SUPPLIED ENTRIES:

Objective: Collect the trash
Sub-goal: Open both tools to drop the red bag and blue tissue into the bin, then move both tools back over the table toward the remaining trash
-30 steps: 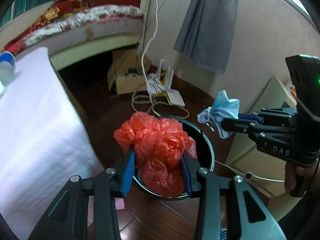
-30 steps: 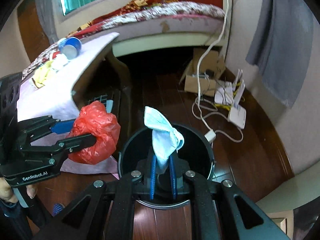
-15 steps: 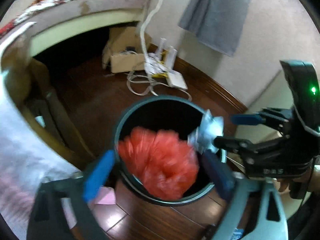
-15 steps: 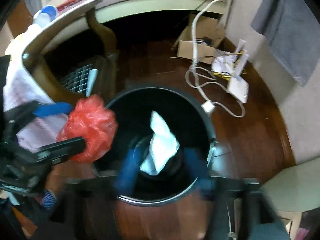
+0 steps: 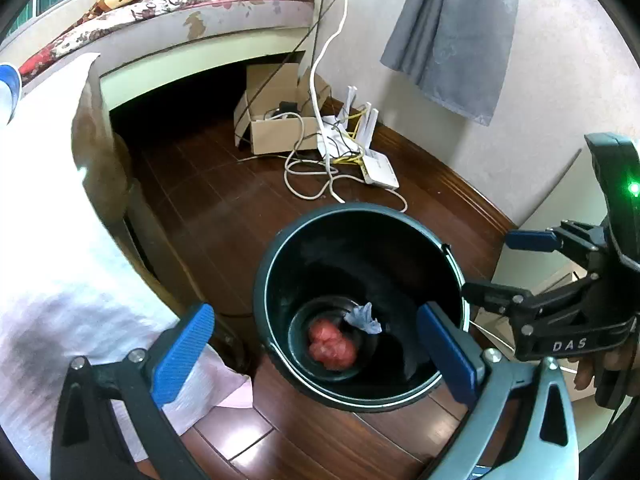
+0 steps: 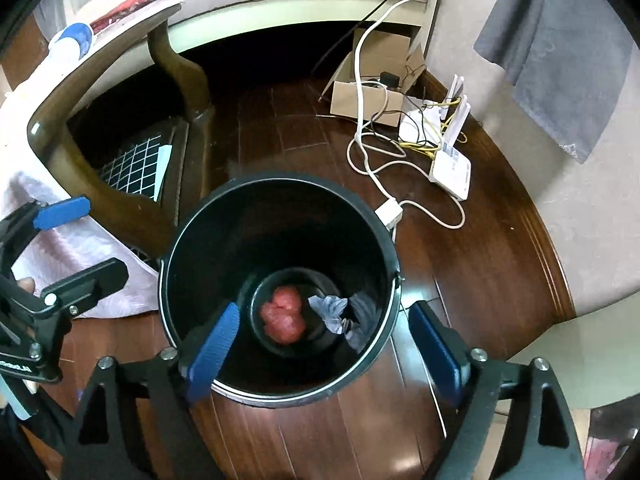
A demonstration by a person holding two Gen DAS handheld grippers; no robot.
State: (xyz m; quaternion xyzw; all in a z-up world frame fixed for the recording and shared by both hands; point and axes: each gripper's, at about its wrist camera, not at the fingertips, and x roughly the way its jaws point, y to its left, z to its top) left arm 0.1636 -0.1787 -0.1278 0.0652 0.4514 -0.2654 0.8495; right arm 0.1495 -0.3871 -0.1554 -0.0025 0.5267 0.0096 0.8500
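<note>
A black round trash bin stands on the dark wood floor. At its bottom lie a crumpled red plastic bag and a pale blue face mask. My left gripper is open and empty above the bin's near rim; it also shows at the left of the right wrist view. My right gripper is open and empty over the bin; it also shows at the right of the left wrist view.
A table with a white cloth and a curved wooden leg stands left of the bin. A cardboard box, white routers and loose cables lie by the wall. A bed and grey curtain are behind.
Both grippers opened over the bin. The red bag dropped from the left gripper and the blue mask from the right; both now lie at the bin's bottom.
</note>
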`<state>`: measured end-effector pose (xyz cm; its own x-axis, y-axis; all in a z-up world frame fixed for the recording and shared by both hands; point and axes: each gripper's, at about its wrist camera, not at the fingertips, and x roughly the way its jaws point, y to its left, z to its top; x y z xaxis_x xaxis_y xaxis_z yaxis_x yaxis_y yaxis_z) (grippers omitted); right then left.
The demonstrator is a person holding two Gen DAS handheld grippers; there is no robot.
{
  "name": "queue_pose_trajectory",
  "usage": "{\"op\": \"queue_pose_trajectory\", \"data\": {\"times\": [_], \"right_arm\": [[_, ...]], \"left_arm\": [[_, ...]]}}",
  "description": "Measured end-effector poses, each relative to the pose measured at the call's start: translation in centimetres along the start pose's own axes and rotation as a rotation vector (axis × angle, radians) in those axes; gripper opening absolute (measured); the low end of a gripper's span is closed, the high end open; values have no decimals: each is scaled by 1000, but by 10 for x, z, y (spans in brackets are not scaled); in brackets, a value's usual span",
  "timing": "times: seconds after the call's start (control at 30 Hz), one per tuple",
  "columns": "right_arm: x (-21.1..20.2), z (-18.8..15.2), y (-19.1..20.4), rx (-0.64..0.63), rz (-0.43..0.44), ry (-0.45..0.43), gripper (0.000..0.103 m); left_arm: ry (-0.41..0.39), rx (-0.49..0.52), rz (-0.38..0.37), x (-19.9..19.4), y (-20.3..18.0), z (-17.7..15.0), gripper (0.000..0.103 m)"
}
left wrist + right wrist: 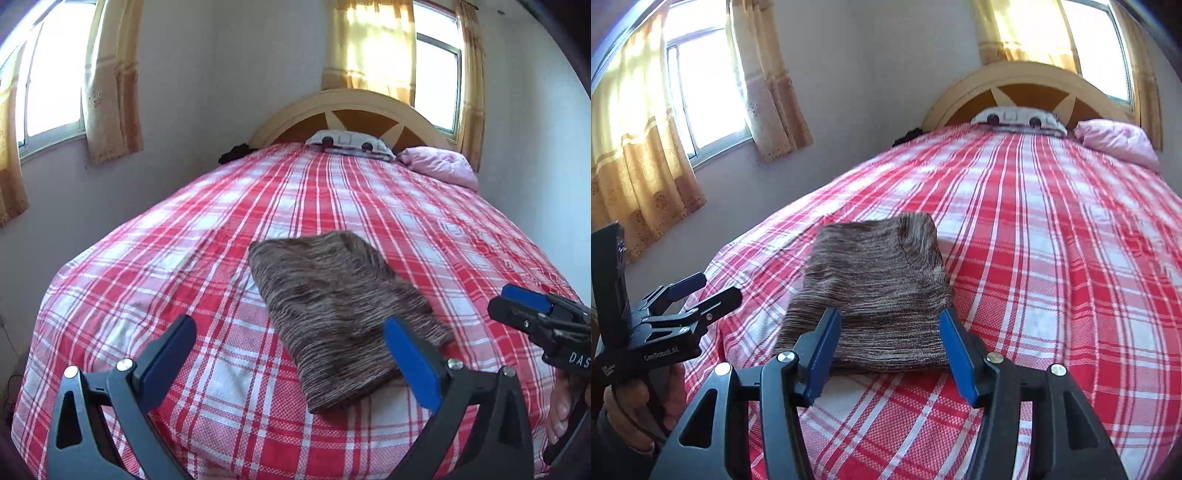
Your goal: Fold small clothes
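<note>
A brown and beige marled knit garment (340, 310) lies folded into a thick rectangle on the red and white plaid bedspread (229, 229). It also shows in the right wrist view (882, 291). My left gripper (291, 343) is open and empty, held just in front of the garment's near left side. It appears at the left of the right wrist view (705, 288). My right gripper (890, 325) is open and empty, its fingertips just before the garment's near edge. It shows at the right edge of the left wrist view (517, 302).
A curved wooden headboard (351, 107) stands at the far end with a white pillow (347, 142) and a pink pillow (443, 164). Curtained windows (55, 74) are on the left and back walls. The bed's left edge drops beside the wall.
</note>
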<state>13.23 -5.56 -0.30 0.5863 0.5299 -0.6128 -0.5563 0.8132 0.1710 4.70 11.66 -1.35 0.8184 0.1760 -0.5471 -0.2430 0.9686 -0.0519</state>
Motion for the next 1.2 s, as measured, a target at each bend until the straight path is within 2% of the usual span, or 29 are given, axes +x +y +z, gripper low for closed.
{"op": "queue_pose_trajectory", "data": {"times": [0.1, 0.27, 1.2], "right_arm": [[-23, 3, 5, -10, -26, -51, 57], [-46, 7, 6, -8, -36, -87, 58], [-74, 8, 13, -3, -56, -131, 58]], "left_arm": [[-17, -1, -30, -11, -3, 3, 103], [-46, 0, -45, -23, -8, 7, 103], [-77, -25, -66, -42, -12, 11, 103]]}}
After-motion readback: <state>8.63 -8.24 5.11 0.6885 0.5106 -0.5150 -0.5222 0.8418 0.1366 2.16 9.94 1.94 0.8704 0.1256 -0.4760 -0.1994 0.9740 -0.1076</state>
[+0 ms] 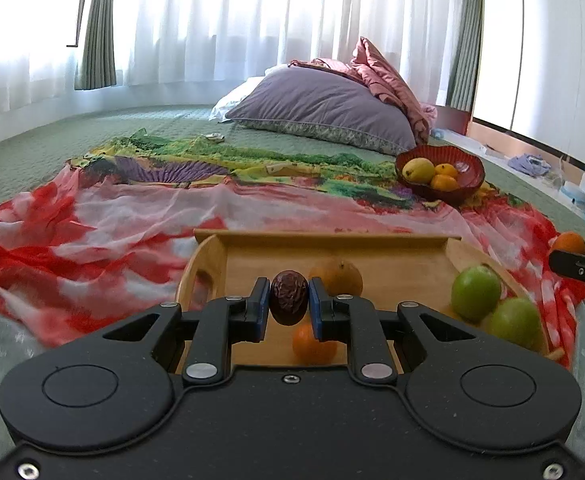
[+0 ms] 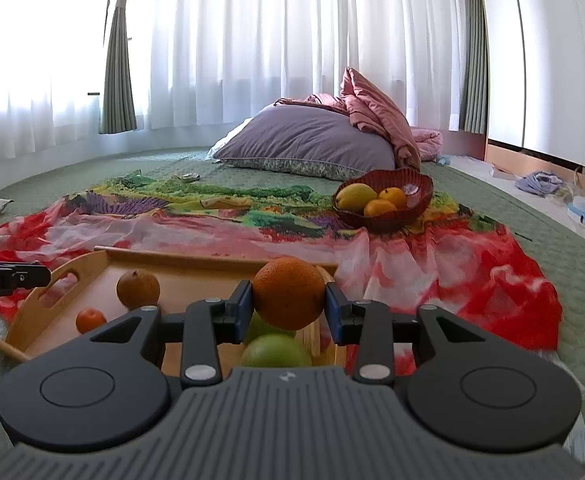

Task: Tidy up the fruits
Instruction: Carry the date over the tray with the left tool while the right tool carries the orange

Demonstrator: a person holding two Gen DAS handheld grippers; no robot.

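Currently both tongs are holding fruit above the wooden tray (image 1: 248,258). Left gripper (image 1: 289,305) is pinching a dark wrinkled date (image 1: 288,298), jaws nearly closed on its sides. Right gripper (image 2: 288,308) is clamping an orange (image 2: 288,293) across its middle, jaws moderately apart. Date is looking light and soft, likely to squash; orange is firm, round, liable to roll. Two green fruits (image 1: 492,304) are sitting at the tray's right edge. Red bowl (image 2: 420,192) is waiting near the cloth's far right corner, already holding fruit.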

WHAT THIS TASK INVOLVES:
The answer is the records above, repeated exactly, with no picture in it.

TASK RESPONSE:
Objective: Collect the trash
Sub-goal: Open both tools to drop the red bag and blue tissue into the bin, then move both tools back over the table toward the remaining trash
-30 steps: 
-30 steps: 
-15 steps: 
-15 steps: 
+0 steps: 
+0 steps: 
A demonstration by a person holding two Gen DAS handheld grippers; no robot.
State: (xyz m; quaternion xyzw; all in a z-up world frame fixed for the recording and shared by both hands; point and axes: each gripper's, at about its wrist camera, not at the fingertips, and x roughly the way its jaws point, y to its left, z to its top) left arm 0.1636 -0.1787 -0.1278 0.0652 0.4514 -0.2654 0.8495; right arm 0.1495 -0.3871 -0.1554 -0.0025 0.5267 0.0096 0.8500
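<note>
A black round trash bin stands on the dark wood floor. At its bottom lie a crumpled red plastic bag and a pale blue face mask. My left gripper is open and empty above the bin's near rim; it also shows at the left of the right wrist view. My right gripper is open and empty over the bin; it also shows at the right of the left wrist view.
A table with a white cloth and a curved wooden leg stands left of the bin. A cardboard box, white routers and loose cables lie by the wall. A bed and grey curtain are behind.
Both grippers opened over the bin. The red bag dropped from the left gripper and the blue mask from the right; both now lie at the bin's bottom.
</note>
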`<state>`: measured end-effector pose (xyz cm; its own x-axis, y-axis; all in a z-up world frame fixed for the recording and shared by both hands; point and axes: each gripper's, at about its wrist camera, not at the fingertips, and x roughly the way its jaws point, y to its left, z to its top; x y z xaxis_x xaxis_y xaxis_z yaxis_x yaxis_y yaxis_z) (grippers omitted); right then left.
The demonstrator is a person holding two Gen DAS handheld grippers; there is no robot.
{
  "name": "queue_pose_trajectory",
  "usage": "{\"op\": \"queue_pose_trajectory\", \"data\": {\"times\": [_], \"right_arm\": [[_, ...]], \"left_arm\": [[_, ...]]}}",
  "description": "Measured end-effector poses, each relative to the pose measured at the call's start: translation in centimetres along the start pose's own axes and rotation as a rotation vector (axis × angle, radians) in those axes; gripper opening absolute (measured); the low end of a gripper's span is closed, the high end open; values have no decimals: each is scaled by 1000, but by 10 for x, z, y (spans in brackets are not scaled); in brackets, a value's usual span",
  "timing": "times: seconds after the call's start (control at 30 Hz), one per tuple",
  "columns": "right_arm: x (-21.1..20.2), z (-18.8..15.2), y (-19.1..20.4), rx (-0.64..0.63), rz (-0.43..0.44), ry (-0.45..0.43), gripper (0.000..0.103 m); left_arm: ry (-0.41..0.39), rx (-0.49..0.52), rz (-0.38..0.37), x (-19.9..19.4), y (-20.3..18.0), z (-17.7..15.0), gripper (0.000..0.103 m)"
}
left wrist + right wrist: 
Your goal: Fold small clothes
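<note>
A brown and beige marled knit garment (340, 310) lies folded into a thick rectangle on the red and white plaid bedspread (229, 229). It also shows in the right wrist view (882, 291). My left gripper (291, 343) is open and empty, held just in front of the garment's near left side. It appears at the left of the right wrist view (705, 288). My right gripper (890, 325) is open and empty, its fingertips just before the garment's near edge. It shows at the right edge of the left wrist view (517, 302).
A curved wooden headboard (351, 107) stands at the far end with a white pillow (347, 142) and a pink pillow (443, 164). Curtained windows (55, 74) are on the left and back walls. The bed's left edge drops beside the wall.
</note>
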<state>13.23 -5.56 -0.30 0.5863 0.5299 -0.6128 -0.5563 0.8132 0.1710 4.70 11.66 -1.35 0.8184 0.1760 -0.5471 -0.2430 0.9686 -0.0519</state>
Motion for the next 1.2 s, as measured, a target at each bend until the straight path is within 2% of the usual span, or 29 are given, axes +x +y +z, gripper low for closed.
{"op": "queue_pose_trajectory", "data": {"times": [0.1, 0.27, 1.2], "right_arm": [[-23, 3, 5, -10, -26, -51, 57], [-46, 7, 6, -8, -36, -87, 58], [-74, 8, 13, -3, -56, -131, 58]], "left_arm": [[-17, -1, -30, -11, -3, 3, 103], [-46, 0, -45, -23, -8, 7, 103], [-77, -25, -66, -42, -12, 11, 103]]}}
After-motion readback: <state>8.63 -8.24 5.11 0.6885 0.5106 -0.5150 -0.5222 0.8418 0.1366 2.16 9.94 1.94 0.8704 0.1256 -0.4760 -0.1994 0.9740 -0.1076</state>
[+0 ms] 
[+0 ms] 

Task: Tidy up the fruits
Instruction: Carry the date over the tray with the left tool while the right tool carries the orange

Demonstrator: a person holding two Gen DAS handheld grippers; no robot.

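Currently both tongs are holding fruit above the wooden tray (image 1: 248,258). Left gripper (image 1: 289,305) is pinching a dark wrinkled date (image 1: 288,298), jaws nearly closed on its sides. Right gripper (image 2: 288,308) is clamping an orange (image 2: 288,293) across its middle, jaws moderately apart. Date is looking light and soft, likely to squash; orange is firm, round, liable to roll. Two green fruits (image 1: 492,304) are sitting at the tray's right edge. Red bowl (image 2: 420,192) is waiting near the cloth's far right corner, already holding fruit.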

This exercise requires no further output.